# Assigned task
Read the records below. Copy each line where the string "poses" occurs.

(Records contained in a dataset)
┌────────

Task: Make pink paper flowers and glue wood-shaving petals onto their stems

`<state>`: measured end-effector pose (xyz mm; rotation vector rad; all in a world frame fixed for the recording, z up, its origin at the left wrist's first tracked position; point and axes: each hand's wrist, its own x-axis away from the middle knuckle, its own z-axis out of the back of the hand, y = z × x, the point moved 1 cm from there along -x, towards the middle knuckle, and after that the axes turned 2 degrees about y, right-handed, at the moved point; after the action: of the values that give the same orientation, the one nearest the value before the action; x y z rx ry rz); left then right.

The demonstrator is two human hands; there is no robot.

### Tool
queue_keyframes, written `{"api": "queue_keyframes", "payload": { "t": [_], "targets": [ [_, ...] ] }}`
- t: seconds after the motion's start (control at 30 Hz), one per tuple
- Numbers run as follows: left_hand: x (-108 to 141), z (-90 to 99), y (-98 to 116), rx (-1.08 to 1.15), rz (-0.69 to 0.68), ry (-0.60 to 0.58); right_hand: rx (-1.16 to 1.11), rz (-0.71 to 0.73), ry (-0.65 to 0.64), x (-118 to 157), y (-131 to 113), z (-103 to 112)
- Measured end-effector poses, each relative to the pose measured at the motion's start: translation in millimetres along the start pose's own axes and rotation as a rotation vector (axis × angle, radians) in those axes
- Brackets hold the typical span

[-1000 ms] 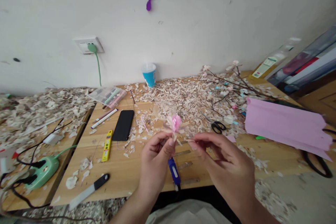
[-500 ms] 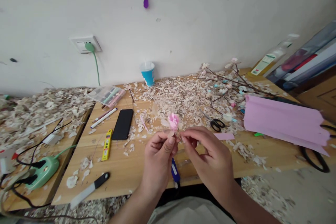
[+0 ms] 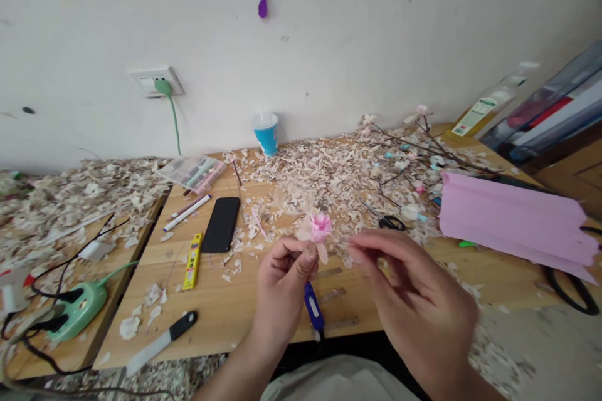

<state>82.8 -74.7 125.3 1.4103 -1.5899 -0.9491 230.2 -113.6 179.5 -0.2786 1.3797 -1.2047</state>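
My left hand (image 3: 285, 279) pinches a small artificial flower (image 3: 321, 227) at its base, between thumb and fingertips. The bloom has a bright pink, ruffled centre with paler petals around and below it. My right hand (image 3: 418, 301) is to the right, apart from the flower, with thumb and forefinger pinched together. Whether something thin sits between those fingertips is too small to tell. Below the flower, a blue tool with a pale panel (image 3: 314, 308) lies near the table's front edge. A pair of black-handled scissors (image 3: 391, 222) rests beyond my right hand.
Pale petals and scraps (image 3: 324, 169) cover the table's back. Left lie a black phone (image 3: 221, 224), a yellow packet (image 3: 192, 261), a scraper (image 3: 162, 341) and a green power strip (image 3: 78, 310). Right are pink paper (image 3: 512, 219), twigs (image 3: 435, 147) and a bottle (image 3: 484, 106). A blue cup (image 3: 266, 135) stands behind.
My right hand has pulled away from the flower, rightward and nearer to me. The flower in my left hand has tipped slightly right, and a drooping pale petal now shows.
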Motion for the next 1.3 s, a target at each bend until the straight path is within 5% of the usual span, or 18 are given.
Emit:
{"api": "queue_keyframes", "payload": {
  "t": [0.2,0.7,1.3],
  "targets": [
    [-0.6,-1.0,8.4,-0.138,-0.126,0.041,0.235,0.348,-0.082,-17.1,-32.4,21.3],
    [4.8,-6.0,20.7,-0.278,-0.337,-0.042,0.369,0.377,-0.076,-15.9,-32.9,12.0],
    [4.6,-4.8,20.9,-0.333,-0.304,-0.057,0.323,0.385,-0.117,-8.1,-20.5,9.8]
  ]
}}
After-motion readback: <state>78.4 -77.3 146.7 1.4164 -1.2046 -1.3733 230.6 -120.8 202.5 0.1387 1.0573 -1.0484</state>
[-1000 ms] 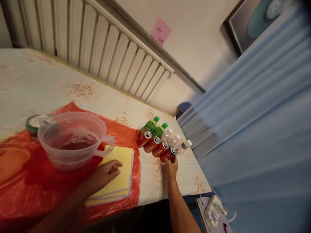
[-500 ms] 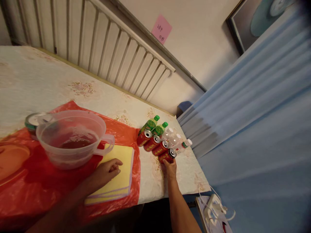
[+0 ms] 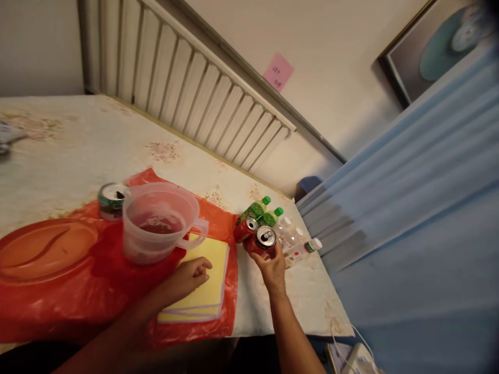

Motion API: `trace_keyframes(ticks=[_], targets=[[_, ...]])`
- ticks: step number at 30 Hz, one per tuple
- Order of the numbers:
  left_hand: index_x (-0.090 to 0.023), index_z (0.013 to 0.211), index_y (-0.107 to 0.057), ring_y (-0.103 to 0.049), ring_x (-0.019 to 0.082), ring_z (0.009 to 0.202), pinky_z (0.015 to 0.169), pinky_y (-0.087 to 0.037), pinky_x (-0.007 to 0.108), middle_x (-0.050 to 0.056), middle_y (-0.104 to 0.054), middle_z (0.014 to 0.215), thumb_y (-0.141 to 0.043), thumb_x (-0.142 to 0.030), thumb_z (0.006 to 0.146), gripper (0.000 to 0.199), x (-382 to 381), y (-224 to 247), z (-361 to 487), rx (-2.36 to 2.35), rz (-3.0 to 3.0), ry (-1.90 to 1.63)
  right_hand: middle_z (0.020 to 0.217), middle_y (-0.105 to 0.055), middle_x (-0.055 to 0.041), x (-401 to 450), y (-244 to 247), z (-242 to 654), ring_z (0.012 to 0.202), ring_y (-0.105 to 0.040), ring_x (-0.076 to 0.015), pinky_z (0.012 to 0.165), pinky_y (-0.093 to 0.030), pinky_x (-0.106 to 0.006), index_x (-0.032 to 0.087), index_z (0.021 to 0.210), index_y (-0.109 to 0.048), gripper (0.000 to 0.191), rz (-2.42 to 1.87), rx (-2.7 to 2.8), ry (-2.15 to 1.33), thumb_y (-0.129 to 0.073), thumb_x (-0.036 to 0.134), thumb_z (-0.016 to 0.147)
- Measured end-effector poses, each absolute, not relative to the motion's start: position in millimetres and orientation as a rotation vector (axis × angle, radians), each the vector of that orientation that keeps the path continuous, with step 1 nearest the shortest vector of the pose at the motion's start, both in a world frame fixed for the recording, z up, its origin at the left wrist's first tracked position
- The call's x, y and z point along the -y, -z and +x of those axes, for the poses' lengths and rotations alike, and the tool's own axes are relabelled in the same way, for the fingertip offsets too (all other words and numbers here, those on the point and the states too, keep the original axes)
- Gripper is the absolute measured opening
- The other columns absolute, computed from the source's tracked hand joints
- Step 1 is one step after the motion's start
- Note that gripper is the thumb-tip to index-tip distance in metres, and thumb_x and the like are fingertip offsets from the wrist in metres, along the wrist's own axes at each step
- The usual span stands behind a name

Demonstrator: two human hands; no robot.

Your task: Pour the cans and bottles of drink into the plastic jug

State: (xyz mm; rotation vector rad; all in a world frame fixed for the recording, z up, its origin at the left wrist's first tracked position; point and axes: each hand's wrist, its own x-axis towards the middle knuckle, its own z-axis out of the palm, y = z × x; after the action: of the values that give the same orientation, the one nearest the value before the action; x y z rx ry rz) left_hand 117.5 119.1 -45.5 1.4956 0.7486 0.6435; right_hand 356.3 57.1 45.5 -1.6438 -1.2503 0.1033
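My right hand (image 3: 273,271) grips a red drink can (image 3: 263,244) with a dark rim and an opened top. The can is raised and hides the cans behind it; one red can (image 3: 244,231) still shows beside it. Over a stack of yellow cloths (image 3: 214,267) with purple edging is my left hand (image 3: 192,274), loosely curled, thumb and forefinger apart, with nothing in it. To its upper left stands a clear plastic measuring jug (image 3: 136,244) with dark liquid inside.
Green-capped bottles (image 3: 255,209) and clear bottles (image 3: 298,253) stand behind the cans. A green-banded can (image 3: 110,205) is left of the jug. An orange oval plate (image 3: 83,241) lies on red plastic sheeting (image 3: 218,221). A radiator (image 3: 187,78) and blue curtain (image 3: 409,208) border the table.
My right hand has lifted the red can off the table and brought it closer. My left hand stays over the cloths. The whole view has shifted, so things appear farther right.
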Motion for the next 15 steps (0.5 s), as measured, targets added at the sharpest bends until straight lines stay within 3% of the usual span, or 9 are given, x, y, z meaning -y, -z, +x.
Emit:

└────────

# Answer below
- Measured end-effector poses, each relative to the pose measured at the motion's start: translation in millimetres along the start pose's own axes and rotation as a rotation vector (axis × angle, radians) in those axes
- Measured end-effector poses, each absolute, not relative to the motion's start: position in millimetres and orientation as a rotation vector (axis × angle, radians), each the vector of that orientation that keeps the path continuous, with step 1 nearest the shortest vector of the pose at the motion's start, both in a world frame fixed for the recording, z up, its origin at the left wrist's first tracked position
- The call's x, y and z point along the -y, -z and +x of those axes, for the poses' lengths and rotations alike, and the tool's own axes are relabelled in the same way, for the fingertip offsets too (all other words and numbers here, those on the point and the states too, keep the original axes)

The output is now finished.